Thermostability of the recombinant xylanases.The enzyme solutions were incubated at 60°C and 85°C without the presence of substrate for various times, respectively. The residual xylanases activity were measured by 10 min incubation at optimal temperature for recombinant XYNA1 and XYNB, respectively. The activity determined under the standard conditions of optimal temperature without incubation was defined as 100% relative activity. Symbols: recombinant XYNB treated by 60°C (■), recombinant XYNB treated by 85°C (∆), recombinant XYNA1 treated by 60°C (♦), recombinant XYNA1 treated by 85°C (▲).
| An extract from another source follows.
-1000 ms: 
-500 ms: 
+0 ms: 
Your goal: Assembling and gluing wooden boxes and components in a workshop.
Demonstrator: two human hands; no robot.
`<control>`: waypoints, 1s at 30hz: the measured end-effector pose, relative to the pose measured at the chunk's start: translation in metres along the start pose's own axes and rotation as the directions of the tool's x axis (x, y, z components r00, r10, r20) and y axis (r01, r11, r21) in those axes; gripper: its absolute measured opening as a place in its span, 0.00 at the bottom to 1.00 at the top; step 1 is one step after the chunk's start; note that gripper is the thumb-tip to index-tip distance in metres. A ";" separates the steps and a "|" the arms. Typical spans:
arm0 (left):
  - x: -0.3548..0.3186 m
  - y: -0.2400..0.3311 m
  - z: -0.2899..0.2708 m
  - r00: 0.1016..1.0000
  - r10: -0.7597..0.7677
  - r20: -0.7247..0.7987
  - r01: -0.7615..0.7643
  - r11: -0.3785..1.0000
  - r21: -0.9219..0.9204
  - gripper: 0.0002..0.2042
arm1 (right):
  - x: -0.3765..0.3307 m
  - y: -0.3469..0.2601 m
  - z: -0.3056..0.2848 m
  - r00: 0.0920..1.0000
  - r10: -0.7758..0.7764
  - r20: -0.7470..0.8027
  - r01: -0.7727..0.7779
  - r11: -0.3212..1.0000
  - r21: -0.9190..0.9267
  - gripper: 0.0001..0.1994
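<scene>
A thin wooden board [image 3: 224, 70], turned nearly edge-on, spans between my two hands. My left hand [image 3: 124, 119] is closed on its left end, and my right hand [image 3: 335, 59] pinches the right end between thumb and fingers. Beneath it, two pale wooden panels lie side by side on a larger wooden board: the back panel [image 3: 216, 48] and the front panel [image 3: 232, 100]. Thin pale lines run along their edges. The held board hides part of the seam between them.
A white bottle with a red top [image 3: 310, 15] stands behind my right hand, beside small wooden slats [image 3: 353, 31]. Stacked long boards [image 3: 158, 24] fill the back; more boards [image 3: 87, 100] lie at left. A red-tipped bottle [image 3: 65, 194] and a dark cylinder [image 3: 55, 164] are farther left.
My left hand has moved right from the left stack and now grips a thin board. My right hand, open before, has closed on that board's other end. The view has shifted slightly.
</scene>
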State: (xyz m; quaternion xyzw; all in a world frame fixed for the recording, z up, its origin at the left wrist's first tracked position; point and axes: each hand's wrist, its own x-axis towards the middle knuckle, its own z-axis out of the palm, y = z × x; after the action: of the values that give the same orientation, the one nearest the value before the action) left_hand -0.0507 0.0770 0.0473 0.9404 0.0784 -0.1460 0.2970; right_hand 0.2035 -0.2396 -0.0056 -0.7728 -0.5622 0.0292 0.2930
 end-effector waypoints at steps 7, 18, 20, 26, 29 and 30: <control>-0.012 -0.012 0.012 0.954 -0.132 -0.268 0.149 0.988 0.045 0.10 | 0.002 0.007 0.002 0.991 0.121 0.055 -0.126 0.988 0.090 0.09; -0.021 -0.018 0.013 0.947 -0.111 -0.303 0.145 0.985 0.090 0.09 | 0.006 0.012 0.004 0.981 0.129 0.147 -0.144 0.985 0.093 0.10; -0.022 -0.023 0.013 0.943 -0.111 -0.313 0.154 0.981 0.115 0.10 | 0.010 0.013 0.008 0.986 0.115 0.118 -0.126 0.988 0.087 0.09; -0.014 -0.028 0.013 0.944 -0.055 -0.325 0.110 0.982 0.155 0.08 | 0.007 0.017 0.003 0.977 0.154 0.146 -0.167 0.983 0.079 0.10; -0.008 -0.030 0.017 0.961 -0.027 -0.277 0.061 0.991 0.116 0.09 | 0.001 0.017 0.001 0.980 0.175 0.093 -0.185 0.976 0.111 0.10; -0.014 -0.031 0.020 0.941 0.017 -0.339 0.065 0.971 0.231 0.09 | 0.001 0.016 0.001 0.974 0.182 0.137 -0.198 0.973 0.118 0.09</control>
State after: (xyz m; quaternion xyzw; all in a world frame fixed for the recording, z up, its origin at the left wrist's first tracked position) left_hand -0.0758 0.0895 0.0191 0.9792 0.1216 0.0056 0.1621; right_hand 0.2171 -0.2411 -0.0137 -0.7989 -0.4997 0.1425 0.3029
Various metal ions have different effects on activity between the two recombinant xylanases (Table 1). The potassium, calcium, zinc, iron had defferent stimulation effects on recombinant XYNB activity, copper inhibited its activity. However, manganese, copper and iron had an inhibitory effect on recombinant XYNA1 activity, only potassium stimulated its activity by 41%.

Table 1.

The effect of metal ions on recombinant xylanases activity

Metal iron	Relative activity of recombinant XYNA1 (%)	Relative activity of recombinant XYNB (%)
control	100	100
Zn2+	122	101.64
Ca2+	122.77	96.85
Mg2+	91.08	91.56
Cu2+	86.15	73.68
Fe2+	93.19	91.44
Fe3+	104.46	64.86
K+	119.01	141.06
Mn2+	104.69	80.1

In conclusion, this was the first report on isolation of two genes encoding: xynA1 and xynB from different groups of glycosyl hydrolase family 11 co-produced by one strain of A. niger and their subsequent expression in Escherichia coli BL21. The fact that two xylanases come from the common origin, the same fungal organism, will make the comparative studies of both enzymes more accurate. Characterization of the recombinant enzymes revealed the great differences between the recombinant XYNA1 and XYNB. The protein encoded by xynB played a key role to the thermostability of xylanase system of A. niger SCTCC 400264. Since high temperatures were used in many industrial processes, and always made the xylanase activity destroyed, thermostability was one of the most desirable enzyme characteristics. The excellent thermostability of recombibant XYNB could establish a foundation for its industry application.